In its weekly program, hosted by journalist Vakho Sanaia, Maestro TV aired on May 18 several reports – some of them were looking into how Georgian Dream ruling coalition is delivering with its promises, pledged before it came into power, and others were about “acute problem of nepotism” in current, as well as in previous government. Those series of reports also included vox pop interviews recorded in Tbilisi streets in which many of the respondents were saying that GD is failing to deliver with its pre-election promises.
On May 20 government’s press office released a lengthy statement saying that Maestro TV’s program was “clearly biased.”
“The journalist tried to portray a picture as if not a single promise of the authorities has been fulfilled. In an attempt to support this lie, he resorted to interviewing people in the streets and selected [for airing in program] those responses, which would have reinforced the main line of the entire program,” reads the statement.
“The journalist, who has an ambition of being objective, perhaps should not have ignored difficult legacy inherited by the new authorities and that it was possible to achieve visible results, which are felt by the population on a daily basis,” government’s press office said.
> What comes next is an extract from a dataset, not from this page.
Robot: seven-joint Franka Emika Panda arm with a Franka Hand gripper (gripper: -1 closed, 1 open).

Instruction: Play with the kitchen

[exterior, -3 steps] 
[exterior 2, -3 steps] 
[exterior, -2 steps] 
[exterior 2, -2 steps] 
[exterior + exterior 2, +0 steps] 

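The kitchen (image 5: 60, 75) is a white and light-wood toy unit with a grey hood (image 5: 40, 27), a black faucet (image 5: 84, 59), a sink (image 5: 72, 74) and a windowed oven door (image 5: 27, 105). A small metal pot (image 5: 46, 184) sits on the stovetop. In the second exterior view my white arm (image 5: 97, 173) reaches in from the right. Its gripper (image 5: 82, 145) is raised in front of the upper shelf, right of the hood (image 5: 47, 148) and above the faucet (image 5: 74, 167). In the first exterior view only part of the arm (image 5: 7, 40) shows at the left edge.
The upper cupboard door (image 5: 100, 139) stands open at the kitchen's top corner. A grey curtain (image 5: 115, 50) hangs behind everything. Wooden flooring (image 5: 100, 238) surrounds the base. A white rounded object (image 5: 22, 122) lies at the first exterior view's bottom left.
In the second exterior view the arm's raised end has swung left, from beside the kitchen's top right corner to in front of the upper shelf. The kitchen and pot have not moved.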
Then the statement lists issues in which, the government says, serious achievements were possible, among them: making judiciary, media and business free, as well as healthcare reform and introduction of universal healthcare system (this latter issue was mentioned, mainly in positive terms, in Maestro TV’s program too); on “restoration of justice”, the statement reads: “Number of [former] high-ranking officials are arrested, who are charged with grave crimes.”
The statement also says that “all the desirable results” were not possible because of last year’s political cohabitation period, when Mikheil Saakashvili was still the president. “But positive trends are obvious and fulfillment of government’s promises in a four-year cycle is absolutely realistic,” it said.
“We do not know what was the motive of Maestro TV and its journalist in giving a biased portrayal of reality. But we hope that the public will judge and assess what to trust and what not to trust,” reads the statement.
Also on May 20, Georgian Dream-Democratic Georgia (GDDG), led by PM Irakli Garibashvili, released a written statement, read out before journalists by GD coalition spokesperson, saying that “some media outlets have stepped up groundless allegations and slander against members and leaders of the Georgian Dream coalition” ahead of the upcoming local elections.
“An obvious demonstration of this was a report in Vakho Sanaia’s program about nepotism… The report was so absurd that even elected MP Lekso Tamazashvili [GD majoritarian lawmaker from Dedoplistskaro constituency is brother of PM Garibashvili’s wife] was mentioned as being employed as a result of nepotism,” GDDG party said in a statement, adding, without specifying, that the report was based on “inaccuracies” as some of the individuals in the report are not even employed in the public service.
“It will be very regrettable if Maestro TV joins those media outlets, which use platform available for them for circulating biased information,” it said.
By the end of his hour-long program on May 18, Sanaia told viewers jokingly: “I think we pitted more than enough people against us today.”
“I did not think that joke of mine would have turned into reality in just two days,” he said smiling on May 20 in a separate news program which he co-hosts on Maestro TV and in which he defended reports in his program aired two days earlier.
Tbilisi-based watchdog group, Transparency International Georgia, said that rhetoric employed by the government in its statement can be assessed as an attempt to meddle in TV station’s editorial policy.
“Media environment free from any kind of pressure implies that dissent and critical views voiced by a media outlet should not be becoming a reason for attack from the government,” TI Georgia said.